## Required action
Repeat the entries below exactly. Drop the pictures.

## Extracted records
•••

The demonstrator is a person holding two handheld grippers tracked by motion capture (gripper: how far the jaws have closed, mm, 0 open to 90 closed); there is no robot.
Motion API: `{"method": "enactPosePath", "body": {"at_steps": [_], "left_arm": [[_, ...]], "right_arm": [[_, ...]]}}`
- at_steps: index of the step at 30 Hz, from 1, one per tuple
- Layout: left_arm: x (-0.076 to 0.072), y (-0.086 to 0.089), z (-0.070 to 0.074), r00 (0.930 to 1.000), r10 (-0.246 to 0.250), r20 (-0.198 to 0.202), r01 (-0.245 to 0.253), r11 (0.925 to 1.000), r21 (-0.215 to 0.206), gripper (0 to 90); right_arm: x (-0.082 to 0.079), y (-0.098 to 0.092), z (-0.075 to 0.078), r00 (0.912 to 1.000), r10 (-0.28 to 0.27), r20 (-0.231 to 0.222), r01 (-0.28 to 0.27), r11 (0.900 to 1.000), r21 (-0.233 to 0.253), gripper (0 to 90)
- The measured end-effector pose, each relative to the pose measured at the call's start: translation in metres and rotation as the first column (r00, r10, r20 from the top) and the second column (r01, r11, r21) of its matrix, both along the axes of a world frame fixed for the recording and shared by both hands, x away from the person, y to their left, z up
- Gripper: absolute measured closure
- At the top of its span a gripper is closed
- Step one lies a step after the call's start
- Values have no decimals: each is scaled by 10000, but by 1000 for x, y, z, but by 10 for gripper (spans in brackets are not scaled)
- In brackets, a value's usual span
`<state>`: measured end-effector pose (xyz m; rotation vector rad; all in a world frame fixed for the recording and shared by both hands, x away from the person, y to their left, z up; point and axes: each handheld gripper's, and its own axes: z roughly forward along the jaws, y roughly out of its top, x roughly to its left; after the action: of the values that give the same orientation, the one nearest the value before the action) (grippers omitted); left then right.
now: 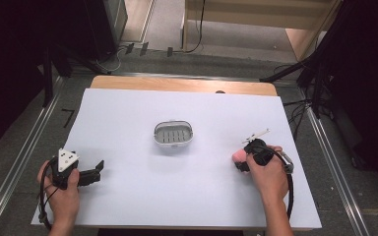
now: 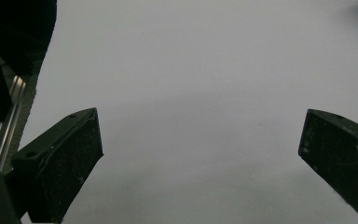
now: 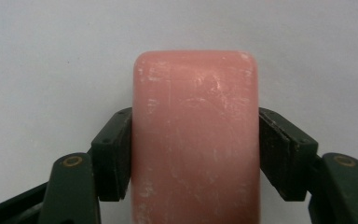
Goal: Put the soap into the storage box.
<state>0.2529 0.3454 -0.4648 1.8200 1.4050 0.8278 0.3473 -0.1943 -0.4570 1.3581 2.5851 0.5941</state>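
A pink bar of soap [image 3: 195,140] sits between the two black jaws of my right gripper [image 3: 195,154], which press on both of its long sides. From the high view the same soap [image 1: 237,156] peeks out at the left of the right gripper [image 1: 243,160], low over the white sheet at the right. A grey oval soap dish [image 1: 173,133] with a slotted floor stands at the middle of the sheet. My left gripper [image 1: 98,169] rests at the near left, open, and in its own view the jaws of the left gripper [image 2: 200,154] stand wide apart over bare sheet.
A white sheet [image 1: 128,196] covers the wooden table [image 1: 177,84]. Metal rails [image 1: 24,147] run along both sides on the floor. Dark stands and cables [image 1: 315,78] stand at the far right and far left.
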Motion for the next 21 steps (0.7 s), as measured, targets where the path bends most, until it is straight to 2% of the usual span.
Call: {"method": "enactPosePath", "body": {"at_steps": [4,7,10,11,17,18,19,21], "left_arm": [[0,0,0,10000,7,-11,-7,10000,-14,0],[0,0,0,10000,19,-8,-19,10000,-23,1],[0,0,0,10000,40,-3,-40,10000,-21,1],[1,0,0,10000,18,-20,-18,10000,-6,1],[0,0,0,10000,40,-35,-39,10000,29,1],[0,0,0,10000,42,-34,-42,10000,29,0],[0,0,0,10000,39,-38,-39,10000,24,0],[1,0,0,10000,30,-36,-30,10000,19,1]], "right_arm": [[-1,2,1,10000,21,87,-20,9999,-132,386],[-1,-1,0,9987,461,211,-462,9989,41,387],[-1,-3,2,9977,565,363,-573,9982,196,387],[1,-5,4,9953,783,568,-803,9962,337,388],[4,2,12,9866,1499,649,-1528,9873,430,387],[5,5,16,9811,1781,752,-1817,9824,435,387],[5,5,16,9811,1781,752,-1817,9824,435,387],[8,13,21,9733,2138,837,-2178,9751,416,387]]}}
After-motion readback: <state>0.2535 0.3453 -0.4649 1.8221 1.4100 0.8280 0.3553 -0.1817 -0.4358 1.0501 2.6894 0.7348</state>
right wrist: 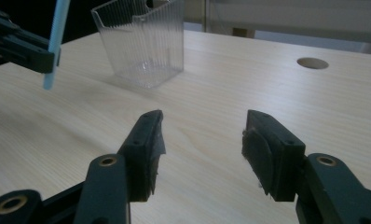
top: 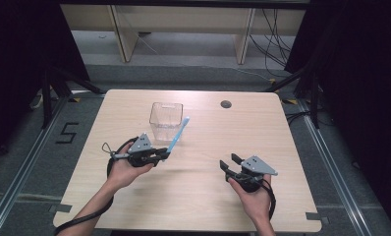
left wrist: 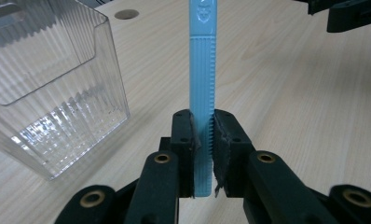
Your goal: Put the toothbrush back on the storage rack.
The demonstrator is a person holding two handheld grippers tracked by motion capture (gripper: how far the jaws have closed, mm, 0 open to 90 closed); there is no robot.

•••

## Answer to this task
The demonstrator is a person holding two handheld grippers tracked by motion capture (gripper: how far the jaws have closed, mm, 0 open to 90 closed); there is no robot.
Motion API: `{"method": "enactPosePath", "body": {"at_steps": [_], "left_arm": [[_, ...]], "right_arm": [[_, ...]]}}`
- at_steps: index of the step at 30 Hz, from 1, one per tuple
- Layout: left_arm: x (-0.076 to 0.072), y (-0.086 to 0.089), z (-0.070 to 0.074), r00 (0.930 to 1.000), r10 (-0.246 to 0.250), r20 (-0.198 to 0.202), r01 (-0.245 to 0.253), r11 (0.925 to 1.000), r21 (-0.215 to 0.206), gripper (0 to 90); right_arm: x (-0.082 to 0.079), y (-0.098 to 0.092), z (-0.075 to 0.078), r00 (0.912 to 1.000), r10 (-0.28 to 0.27), r20 (-0.231 to 0.222), r01 (-0.28 to 0.27), r11 (0.900 to 1.000), r21 (-0.233 to 0.253), gripper (0 to 90)
- The measured end-effector pose, each relative to the pose measured at the call's start: translation in metres and rotation as the first column (r00, r10, r20 from the top) and the second column (r01, r11, r21) of its matrix, both along the axes of a world frame fixed for the recording and shared by both hands, x away from the person, y to their left, z up
- Gripper: absolute measured closure
- At the top of its span a gripper is closed
- Step one lies a step after the call's start
- Values have no decimals: each is scaled by 10000, but by 1000 for x, y, z, but by 10 for gripper (spans in brackets are not scaled)
- In brackets, a value's usual span
`<state>`: measured end-effector pose (xyz m; rotation vector rad; all in a world frame fixed for the recording and shared by both hands, x away from the person, y to their left, z up; point and axes: each handheld gripper's, and its own axes: z roughly forward along the jaws, y roughly out of its top, x roughly to its left; after the action: of the values that give the same orientation, the one nearest the value before the action) (grippers omitted); left then right.
now: 
now: 
now: 
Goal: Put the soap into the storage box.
<state>0.2529 0.3454 -0.4648 1.8200 1.4050 0.8278 0.3473 -0.1943 -0.4570 1.3581 2.5851 0.5941</state>
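A pink bar of soap [image 3: 195,140] sits between the two black jaws of my right gripper [image 3: 195,154], which press on both of its long sides. From the high view the same soap [image 1: 237,156] peeks out at the left of the right gripper [image 1: 243,160], low over the white sheet at the right. A grey oval soap dish [image 1: 173,133] with a slotted floor stands at the middle of the sheet. My left gripper [image 1: 98,169] rests at the near left, open, and in its own view the jaws of the left gripper [image 2: 200,154] stand wide apart over bare sheet.
A white sheet [image 1: 128,196] covers the wooden table [image 1: 177,84]. Metal rails [image 1: 24,147] run along both sides on the floor. Dark stands and cables [image 1: 315,78] stand at the far right and far left.
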Motion for the next 21 steps (0.7 s), as measured, targets where the path bends most, until it is straight to 2% of the usual span.
Call: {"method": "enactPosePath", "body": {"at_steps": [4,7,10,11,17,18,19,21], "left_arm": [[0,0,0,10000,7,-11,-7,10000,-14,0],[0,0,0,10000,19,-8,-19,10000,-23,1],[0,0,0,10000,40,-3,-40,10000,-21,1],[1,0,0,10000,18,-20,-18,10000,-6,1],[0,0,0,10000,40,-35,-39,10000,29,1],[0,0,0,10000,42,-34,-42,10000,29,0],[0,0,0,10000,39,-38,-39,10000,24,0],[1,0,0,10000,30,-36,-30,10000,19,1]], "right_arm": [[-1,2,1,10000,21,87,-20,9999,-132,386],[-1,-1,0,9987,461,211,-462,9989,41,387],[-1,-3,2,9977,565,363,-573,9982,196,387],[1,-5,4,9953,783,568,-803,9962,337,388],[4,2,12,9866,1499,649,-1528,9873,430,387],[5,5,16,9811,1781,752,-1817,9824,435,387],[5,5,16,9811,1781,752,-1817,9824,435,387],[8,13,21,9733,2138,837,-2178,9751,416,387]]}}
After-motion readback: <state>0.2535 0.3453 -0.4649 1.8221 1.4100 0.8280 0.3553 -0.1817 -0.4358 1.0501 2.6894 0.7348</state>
right wrist: 
top: 
left wrist: 
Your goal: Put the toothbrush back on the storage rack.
The demonstrator is a person holding two handheld grippers tracked by motion capture (gripper: how far the jaws have closed, mm, 0 open to 90 closed); there is no robot.

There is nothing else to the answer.